| WHAT TO DO |
Your output should be the exact lines from the start of the data through the line containing "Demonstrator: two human", with no pictures.
BEGIN INFORMATION SHOWN
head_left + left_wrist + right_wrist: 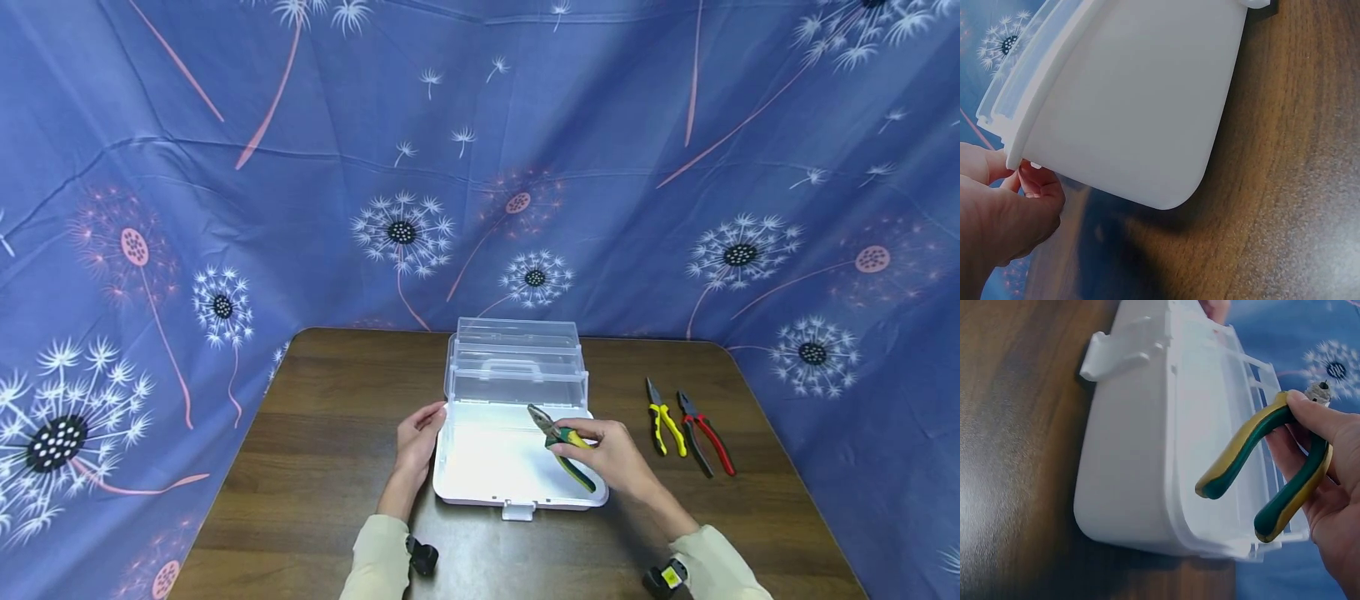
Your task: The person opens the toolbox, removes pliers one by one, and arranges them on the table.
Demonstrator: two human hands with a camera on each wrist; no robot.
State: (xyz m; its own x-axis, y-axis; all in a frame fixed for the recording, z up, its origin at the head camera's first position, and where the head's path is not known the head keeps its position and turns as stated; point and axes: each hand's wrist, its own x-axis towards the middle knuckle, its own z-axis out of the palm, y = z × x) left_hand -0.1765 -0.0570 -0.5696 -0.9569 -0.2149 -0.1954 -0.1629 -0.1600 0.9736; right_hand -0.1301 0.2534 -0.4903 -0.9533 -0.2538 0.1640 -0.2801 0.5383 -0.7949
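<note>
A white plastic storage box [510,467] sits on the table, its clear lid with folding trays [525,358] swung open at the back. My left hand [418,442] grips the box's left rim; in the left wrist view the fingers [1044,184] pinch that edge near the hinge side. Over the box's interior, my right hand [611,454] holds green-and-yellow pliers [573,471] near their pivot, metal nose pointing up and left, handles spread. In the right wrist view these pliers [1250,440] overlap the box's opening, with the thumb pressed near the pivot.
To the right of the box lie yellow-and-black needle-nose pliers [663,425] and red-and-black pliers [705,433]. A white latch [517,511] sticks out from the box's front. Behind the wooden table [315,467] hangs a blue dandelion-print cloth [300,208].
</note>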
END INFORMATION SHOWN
| RESULT OF THIS EXERCISE |
head_left + left_wrist + right_wrist: 
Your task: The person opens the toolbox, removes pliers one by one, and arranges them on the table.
Demonstrator: two human hands with a camera on each wrist; no robot.

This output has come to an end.